▸ **What is expected**:
Restate verbatim the span of lines below between the line with "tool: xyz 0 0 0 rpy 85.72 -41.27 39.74" and the line with "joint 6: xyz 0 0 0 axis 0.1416", including those two lines, and only that span.

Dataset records
--- START ---

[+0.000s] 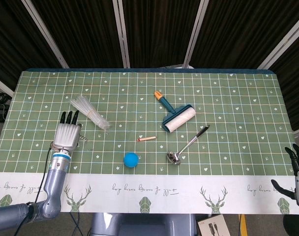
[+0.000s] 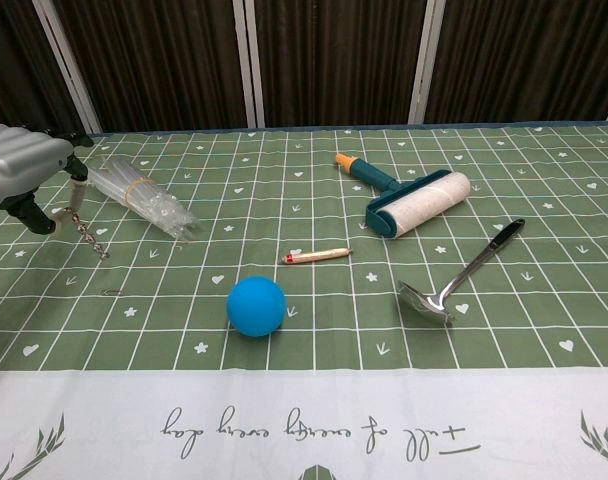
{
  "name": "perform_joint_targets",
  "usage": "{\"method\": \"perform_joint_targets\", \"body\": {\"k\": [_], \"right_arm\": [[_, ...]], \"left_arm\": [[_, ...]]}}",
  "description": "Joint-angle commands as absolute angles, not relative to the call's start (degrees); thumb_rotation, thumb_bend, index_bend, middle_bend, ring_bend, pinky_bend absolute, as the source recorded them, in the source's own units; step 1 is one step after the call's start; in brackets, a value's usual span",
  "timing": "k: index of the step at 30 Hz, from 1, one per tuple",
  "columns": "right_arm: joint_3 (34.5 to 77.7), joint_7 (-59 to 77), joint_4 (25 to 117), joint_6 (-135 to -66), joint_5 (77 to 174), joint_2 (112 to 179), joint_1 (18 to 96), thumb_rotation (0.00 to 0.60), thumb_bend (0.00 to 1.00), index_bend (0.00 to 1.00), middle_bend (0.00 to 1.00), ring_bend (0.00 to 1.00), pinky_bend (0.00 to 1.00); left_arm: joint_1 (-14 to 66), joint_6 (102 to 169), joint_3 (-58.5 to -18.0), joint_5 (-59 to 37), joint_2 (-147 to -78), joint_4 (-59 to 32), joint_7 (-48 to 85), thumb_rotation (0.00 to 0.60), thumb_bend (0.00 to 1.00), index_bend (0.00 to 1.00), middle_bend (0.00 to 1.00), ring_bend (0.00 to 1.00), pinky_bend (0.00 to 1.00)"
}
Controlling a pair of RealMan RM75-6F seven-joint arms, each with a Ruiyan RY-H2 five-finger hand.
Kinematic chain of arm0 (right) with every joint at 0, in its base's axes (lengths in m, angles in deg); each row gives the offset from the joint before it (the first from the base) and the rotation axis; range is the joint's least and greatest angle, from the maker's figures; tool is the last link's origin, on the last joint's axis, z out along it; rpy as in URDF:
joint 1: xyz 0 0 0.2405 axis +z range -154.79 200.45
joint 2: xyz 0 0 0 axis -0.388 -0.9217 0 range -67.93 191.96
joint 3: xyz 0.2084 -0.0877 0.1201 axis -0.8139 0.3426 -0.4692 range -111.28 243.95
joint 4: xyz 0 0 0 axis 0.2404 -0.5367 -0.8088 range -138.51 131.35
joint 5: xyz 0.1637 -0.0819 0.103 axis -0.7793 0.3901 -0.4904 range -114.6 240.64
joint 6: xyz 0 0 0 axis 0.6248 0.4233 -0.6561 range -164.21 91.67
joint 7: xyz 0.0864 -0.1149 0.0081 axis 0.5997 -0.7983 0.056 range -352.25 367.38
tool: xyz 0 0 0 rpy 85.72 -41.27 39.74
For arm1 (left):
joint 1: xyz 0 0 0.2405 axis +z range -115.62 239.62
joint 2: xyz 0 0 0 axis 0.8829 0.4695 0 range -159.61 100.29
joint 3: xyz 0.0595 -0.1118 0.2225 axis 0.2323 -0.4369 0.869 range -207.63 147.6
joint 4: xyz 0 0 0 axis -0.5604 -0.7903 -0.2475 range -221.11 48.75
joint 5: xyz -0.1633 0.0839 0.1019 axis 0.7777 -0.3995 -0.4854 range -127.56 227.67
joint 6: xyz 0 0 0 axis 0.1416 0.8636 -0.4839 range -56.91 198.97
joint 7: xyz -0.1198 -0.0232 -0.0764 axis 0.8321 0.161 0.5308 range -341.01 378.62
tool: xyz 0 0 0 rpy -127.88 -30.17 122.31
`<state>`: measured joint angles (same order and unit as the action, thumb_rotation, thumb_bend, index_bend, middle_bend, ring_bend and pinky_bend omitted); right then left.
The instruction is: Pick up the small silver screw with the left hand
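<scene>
the left hand (image 2: 19,172) pinches the small silver screw (image 2: 88,236) by its head, lifted clear of the table (image 2: 314,400) near its left edge. light, rigid, slippery: grip the head firmly.

The green grid-print cloth (image 2: 544,190) on the bench looks matt. The small silver threaded metal screw (image 2: 88,237) is a bit dull, the silver metal ladle (image 2: 454,280) is shiny, the blue ball (image 2: 256,305) is smooth and matt, and the clear plastic bundle (image 2: 144,197) is glossy.
</scene>
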<state>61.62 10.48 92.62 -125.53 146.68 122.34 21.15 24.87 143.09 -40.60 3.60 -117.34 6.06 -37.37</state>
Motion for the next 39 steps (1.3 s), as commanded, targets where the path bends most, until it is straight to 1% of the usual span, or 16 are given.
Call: {"method": "perform_joint_targets", "body": {"k": [1, 15, 17, 24, 39], "right_arm": [[61.6, 10.4, 92.6, -125.4, 146.7, 122.4, 21.2, 0.600, 0.08, 0.07, 0.00, 0.00, 0.09], [61.5, 10.1, 92.6, -125.6, 146.5, 122.5, 21.1, 0.600, 0.08, 0.07, 0.00, 0.00, 0.09], [61.5, 10.0, 92.6, -125.6, 146.4, 122.5, 21.1, 0.600, 0.08, 0.07, 0.00, 0.00, 0.09], [61.5, 10.1, 92.7, -125.7, 146.5, 122.4, 21.0, 0.600, 0.08, 0.07, 0.00, 0.00, 0.09], [61.6, 10.0, 92.8, -125.8, 146.5, 122.4, 20.9, 0.600, 0.08, 0.07, 0.00, 0.00, 0.09]], "left_arm": [[24.7, 143.5, -40.0, 3.0, -117.1, 7.1, -37.4, 0.600, 0.45, 0.57, 0.00, 0.00, 0.00], [24.5, 144.6, -36.7, -0.4, -117.1, 12.4, -37.7, 0.600, 0.45, 0.57, 0.00, 0.00, 0.00], [24.7, 144.8, -35.7, -1.3, -117.0, 13.6, -37.9, 0.600, 0.45, 0.57, 0.00, 0.00, 0.00], [25.4, 146.0, -34.4, -2.3, -115.9, 15.0, -37.9, 0.600, 0.45, 0.57, 0.00, 0.00, 0.00], [25.7, 145.1, -34.1, -1.6, -115.4, 12.5, -36.4, 0.600, 0.45, 0.57, 0.00, 0.00, 0.00]]}}
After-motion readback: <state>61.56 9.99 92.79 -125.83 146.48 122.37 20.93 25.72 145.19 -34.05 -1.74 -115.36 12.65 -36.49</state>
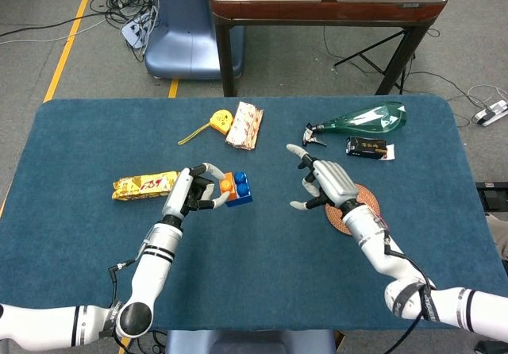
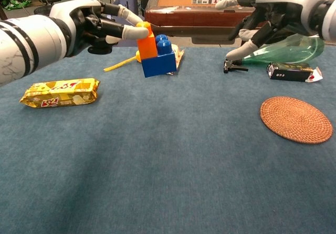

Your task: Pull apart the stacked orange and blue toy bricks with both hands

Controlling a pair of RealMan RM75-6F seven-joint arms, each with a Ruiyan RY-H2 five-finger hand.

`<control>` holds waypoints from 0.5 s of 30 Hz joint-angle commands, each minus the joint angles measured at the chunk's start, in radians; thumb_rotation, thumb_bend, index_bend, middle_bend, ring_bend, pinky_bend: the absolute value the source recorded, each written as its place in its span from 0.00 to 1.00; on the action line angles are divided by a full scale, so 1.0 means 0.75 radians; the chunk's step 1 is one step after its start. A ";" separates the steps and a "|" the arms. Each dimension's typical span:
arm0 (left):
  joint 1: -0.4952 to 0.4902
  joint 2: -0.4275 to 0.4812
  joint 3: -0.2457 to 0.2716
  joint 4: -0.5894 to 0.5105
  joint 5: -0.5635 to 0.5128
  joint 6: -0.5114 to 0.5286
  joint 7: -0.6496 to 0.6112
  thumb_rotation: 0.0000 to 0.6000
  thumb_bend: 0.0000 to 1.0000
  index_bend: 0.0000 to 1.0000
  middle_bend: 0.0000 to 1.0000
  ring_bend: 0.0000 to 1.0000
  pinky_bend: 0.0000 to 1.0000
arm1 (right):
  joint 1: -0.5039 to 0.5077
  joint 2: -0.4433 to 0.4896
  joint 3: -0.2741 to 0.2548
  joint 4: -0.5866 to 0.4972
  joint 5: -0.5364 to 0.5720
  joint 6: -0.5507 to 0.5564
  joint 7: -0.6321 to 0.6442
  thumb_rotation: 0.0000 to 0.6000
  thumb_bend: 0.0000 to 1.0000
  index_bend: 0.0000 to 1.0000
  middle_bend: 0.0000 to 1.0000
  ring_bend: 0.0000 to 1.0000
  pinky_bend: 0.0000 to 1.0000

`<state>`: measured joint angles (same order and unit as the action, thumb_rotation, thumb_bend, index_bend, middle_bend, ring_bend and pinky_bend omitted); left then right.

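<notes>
My left hand (image 1: pixel 193 193) (image 2: pixel 94 24) holds the stacked bricks in the air above the table, pinching the orange brick (image 1: pixel 227 187) (image 2: pixel 147 44). The blue brick (image 1: pixel 240 190) (image 2: pixel 160 60) is joined to the orange one and sticks out to the right. To the right of the bricks my right hand (image 1: pixel 325 183) (image 2: pixel 273 13) hovers with its fingers spread and nothing in it. A gap separates it from the blue brick.
A yellow snack bar (image 1: pixel 146 185) (image 2: pixel 59 92) lies at the left. A tape measure (image 1: pixel 220 120) and a snack packet (image 1: pixel 245 125) lie at the back. A green spray bottle (image 1: pixel 365 118) (image 2: pixel 283 49), a black box (image 1: pixel 367 147) (image 2: pixel 292 72) and a woven coaster (image 2: pixel 296 119) lie at the right.
</notes>
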<state>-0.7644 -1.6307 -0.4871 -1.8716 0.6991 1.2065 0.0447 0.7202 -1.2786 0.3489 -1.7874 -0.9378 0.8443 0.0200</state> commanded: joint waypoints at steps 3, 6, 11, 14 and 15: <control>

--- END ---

▸ **Solution for this task**:
tool: xyz 0 0 0 rpy 85.72 -41.27 39.74
For arm1 (left):
joint 1: xyz 0 0 0.2405 axis +z range -115.62 239.62
joint 2: xyz 0 0 0 axis 0.8829 0.4695 0 range -159.61 100.29
joint 3: xyz 0.0595 -0.1118 0.2225 axis 0.2323 -0.4369 0.869 range -207.63 147.6
joint 4: xyz 0 0 0 axis -0.5604 -0.7903 -0.2475 range -221.11 48.75
joint 5: xyz -0.1633 0.0839 0.1019 axis 0.7777 -0.3995 -0.4854 range -127.56 227.67
joint 6: xyz 0 0 0 axis 0.1416 0.8636 -0.4839 range -56.91 198.97

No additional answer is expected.